◆ **What the task requires**
Among the lines below, tally those that contain "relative" and respond with the total only.

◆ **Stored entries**
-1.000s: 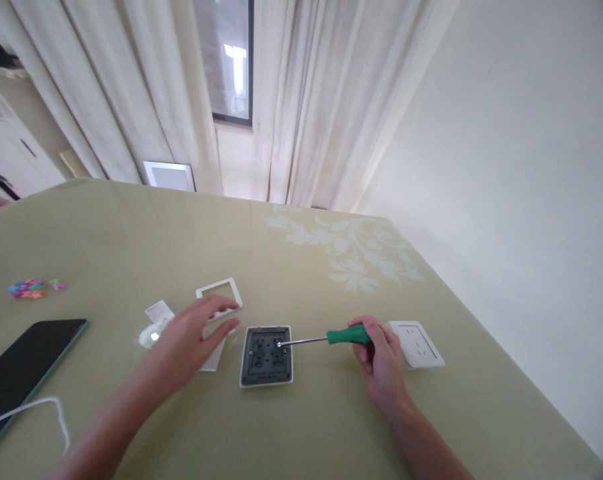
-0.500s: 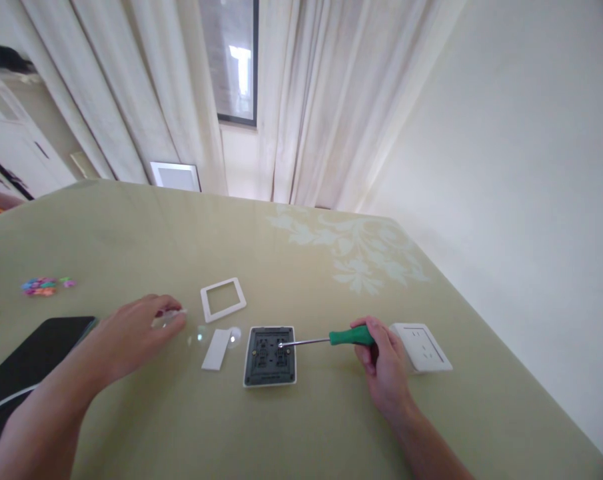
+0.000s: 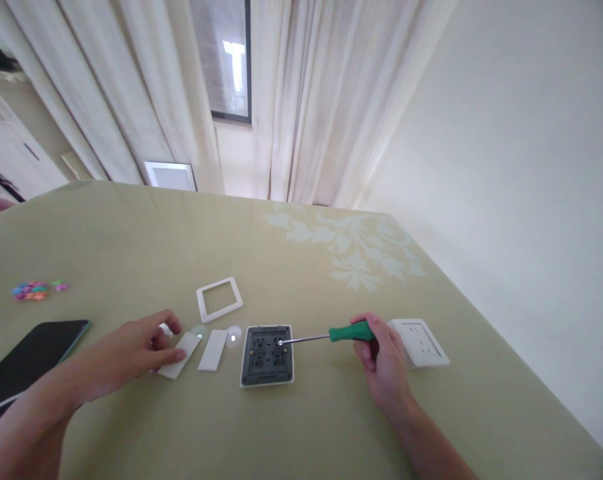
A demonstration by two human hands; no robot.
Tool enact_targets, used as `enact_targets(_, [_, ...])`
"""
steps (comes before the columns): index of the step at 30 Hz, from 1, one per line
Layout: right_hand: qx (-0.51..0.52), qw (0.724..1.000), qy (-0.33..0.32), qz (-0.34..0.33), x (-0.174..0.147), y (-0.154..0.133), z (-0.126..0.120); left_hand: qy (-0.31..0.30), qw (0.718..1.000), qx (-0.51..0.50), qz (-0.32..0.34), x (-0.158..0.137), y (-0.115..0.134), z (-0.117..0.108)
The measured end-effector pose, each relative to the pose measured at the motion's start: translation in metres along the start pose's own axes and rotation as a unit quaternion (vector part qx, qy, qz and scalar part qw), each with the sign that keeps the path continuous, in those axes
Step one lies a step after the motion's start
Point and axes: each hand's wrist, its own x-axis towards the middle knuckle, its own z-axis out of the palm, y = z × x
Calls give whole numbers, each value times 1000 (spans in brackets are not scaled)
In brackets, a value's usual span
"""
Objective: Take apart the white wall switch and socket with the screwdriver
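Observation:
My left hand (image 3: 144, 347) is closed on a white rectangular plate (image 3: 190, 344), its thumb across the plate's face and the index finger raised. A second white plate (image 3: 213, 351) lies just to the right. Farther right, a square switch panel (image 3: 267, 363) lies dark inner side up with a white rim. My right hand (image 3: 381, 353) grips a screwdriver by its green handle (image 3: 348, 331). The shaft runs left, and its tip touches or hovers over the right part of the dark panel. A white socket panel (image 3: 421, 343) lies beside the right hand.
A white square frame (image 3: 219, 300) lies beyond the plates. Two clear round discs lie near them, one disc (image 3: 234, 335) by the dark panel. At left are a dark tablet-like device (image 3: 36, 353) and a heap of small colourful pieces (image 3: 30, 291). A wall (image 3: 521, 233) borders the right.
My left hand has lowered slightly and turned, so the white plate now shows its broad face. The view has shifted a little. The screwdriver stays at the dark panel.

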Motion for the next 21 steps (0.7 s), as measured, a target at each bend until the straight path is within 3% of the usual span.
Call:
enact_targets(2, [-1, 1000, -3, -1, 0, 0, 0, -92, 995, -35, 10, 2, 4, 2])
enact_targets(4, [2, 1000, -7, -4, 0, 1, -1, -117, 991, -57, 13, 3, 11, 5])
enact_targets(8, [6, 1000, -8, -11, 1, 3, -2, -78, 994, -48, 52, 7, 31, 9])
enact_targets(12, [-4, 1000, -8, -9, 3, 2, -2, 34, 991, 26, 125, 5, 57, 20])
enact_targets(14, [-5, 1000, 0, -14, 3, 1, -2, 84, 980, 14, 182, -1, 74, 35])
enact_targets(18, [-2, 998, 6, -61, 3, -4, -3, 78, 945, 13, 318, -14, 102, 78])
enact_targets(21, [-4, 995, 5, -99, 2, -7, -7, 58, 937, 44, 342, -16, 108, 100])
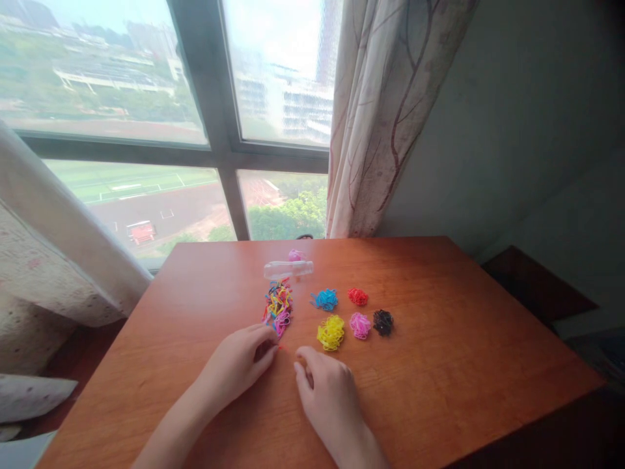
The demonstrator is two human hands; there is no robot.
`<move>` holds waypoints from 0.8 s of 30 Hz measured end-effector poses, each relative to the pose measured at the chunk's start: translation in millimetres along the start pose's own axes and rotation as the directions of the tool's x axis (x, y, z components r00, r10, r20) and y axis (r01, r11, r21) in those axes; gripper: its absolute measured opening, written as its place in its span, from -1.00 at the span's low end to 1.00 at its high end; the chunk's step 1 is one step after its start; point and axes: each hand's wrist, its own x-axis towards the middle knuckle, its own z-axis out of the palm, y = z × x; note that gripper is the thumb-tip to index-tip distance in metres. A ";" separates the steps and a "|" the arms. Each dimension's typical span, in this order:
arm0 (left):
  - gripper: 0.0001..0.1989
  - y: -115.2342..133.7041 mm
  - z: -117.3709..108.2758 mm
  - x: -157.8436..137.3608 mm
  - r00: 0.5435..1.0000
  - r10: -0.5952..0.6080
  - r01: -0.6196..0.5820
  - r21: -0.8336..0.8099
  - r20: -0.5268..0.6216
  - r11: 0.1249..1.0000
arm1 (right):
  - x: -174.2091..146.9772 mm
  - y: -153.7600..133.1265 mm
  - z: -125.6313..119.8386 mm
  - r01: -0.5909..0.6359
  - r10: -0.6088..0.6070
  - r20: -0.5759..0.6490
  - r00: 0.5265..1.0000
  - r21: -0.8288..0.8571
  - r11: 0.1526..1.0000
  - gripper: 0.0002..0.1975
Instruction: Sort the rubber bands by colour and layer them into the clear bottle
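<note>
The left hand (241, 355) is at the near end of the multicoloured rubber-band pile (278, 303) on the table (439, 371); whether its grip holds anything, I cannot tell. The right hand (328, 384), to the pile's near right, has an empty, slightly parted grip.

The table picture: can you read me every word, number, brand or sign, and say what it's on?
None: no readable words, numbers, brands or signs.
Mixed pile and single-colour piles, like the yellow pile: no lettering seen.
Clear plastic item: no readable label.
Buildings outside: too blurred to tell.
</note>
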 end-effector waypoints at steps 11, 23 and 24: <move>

◆ **Reply**
2